DESCRIPTION (provided by applicant): The proposed project aims to develop a compact and light-weight robotic prosthesis, with the objective of significantly enhancing the health and life quality of the 400,000 transtibial (i.e., below-knee, BK) amputees in the United States. In human locomotion, the ankle plays an important energetic role, and supplies substantially more positive power than the knee and hip. However, in the majority of existing BK prostheses, the prosthetic ankle joints are energetic passive, only storing and dissipating energy in use. The inability to generate power significantly impairs the prosthesis' capability of restoring the locomotive functions for the amputee user. Clinical studies indicate:that amputees wearing passive BK prostheses exhibit asymmetric gait kinematics and expend significantly more energy in comparison with healthy subjects. To address this issue, the investigators will explore an innovative chemo-fluidic sleeve muscle actuation system to power the BK prostheses. Two key elements form the basis of this new system: (1) Sleeve muscle actuator, an innovative muscle actuator with very high power density (at least ten times higher than DC motor); (2) Highenergy- density pneumatic supply, which is able to store a large amount of energy within a highly compact package. With this high-performance actuation system, the prosthesis is anticipated to meet the demanding power requirements imposed by the human locomotion, while minimizing the prosthesis weight and height to enlarge the amputee population that can benefit from the new powered BK prosthesis. The breakthrough in actuation technology will be complemented with a novel intent recognition and motion control algorithm, which is anticipated to provide the user's desired motion in a highly interactive manner. This control system identifies the desired locomotive pattern based on the user's inferred motion intent, and generates the desired joint torque command though ah impedance-based motion controller that enables physical interaction between the user and the prosthesis. The robotic prosthesis and the corresponding control system will be further tested to characterize its biomechanical benefits relative to state-of-the-art passive BK prostheses.

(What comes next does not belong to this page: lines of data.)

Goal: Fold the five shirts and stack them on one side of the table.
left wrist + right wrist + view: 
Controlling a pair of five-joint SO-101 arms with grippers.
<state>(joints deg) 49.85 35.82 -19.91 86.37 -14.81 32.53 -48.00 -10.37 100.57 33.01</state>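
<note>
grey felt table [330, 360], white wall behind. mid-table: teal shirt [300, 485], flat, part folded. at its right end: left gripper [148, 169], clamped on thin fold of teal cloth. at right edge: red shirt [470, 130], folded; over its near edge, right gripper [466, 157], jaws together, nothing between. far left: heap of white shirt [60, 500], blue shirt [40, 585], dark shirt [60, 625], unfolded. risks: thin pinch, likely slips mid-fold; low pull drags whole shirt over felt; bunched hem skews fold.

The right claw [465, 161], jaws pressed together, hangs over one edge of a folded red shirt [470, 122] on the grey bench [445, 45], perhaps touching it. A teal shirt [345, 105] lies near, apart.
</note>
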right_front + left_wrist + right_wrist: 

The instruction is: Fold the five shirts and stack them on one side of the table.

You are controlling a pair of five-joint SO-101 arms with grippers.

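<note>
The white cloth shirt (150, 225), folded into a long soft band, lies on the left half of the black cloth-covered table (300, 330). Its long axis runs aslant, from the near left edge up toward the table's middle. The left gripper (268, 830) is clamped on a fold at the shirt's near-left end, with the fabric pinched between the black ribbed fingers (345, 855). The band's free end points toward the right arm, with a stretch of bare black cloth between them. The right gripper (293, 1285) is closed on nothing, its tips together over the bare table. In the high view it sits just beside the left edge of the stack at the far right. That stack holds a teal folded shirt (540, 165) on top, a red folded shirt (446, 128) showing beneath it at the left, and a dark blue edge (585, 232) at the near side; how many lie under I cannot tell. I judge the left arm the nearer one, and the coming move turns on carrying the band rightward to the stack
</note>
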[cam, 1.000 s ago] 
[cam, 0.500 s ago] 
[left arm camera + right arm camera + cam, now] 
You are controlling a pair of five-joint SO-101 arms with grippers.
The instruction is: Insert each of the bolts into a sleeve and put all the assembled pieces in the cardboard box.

描述（由申请人提供）：拟议的项目旨在开发一种紧凑且重量轻的机器人假体，目的是显著提高40万经胫骨（即，膝下，BK）截肢者在美国。在人类运动中，踝关节扮演着重要的能量角色，并且比膝盖和臀部提供更多的正能量。然而，在大多数现有的BK假体中，假体踝关节是能量被动的，仅在使用中存储和耗散能量。不能产生电力显著地损害了假肢为截肢者用户恢复运动功能的能力。临床研究表明：与健康受试者相比，佩戴被动BK假肢的截肢者表现出不对称的步态运动学，消耗的能量明显更多。为了解决这个问题，研究人员将探索一种创新的化学流体套筒肌肉驱动系统来为BK假体提供动力。两个关键要素构成了这一新系统的基础：（1）套筒肌肉致动器，一种创新的肌肉致动器，具有非常高的功率密度（至少比直流电机高十倍）;（2）高能量密度气动供应，能够在高度紧凑的包装内存储大量能量。通过这种高性能驱动系统，假肢预计将满足人类运动所带来的苛刻功率要求，同时最大限度地减少假肢重量和高度，以扩大可以从新型动力BK假肢中受益的截肢者群体。驱动技术的突破将与一种新的意图识别和运动控制算法相辅相成，预计该算法将以高度交互的方式提供用户所需的运动。该控制系统基于用户的推断的运动意图来识别期望的运动模式，并且通过基于阻抗的运动控制器来生成期望的关节扭矩命令，该基于阻抗的运动控制器使得能够在用户和假体之间进行物理交互。将进一步测试机器人假体和相应的控制系统，以表征其相对于最先进的被动BK假体的生物力学受益。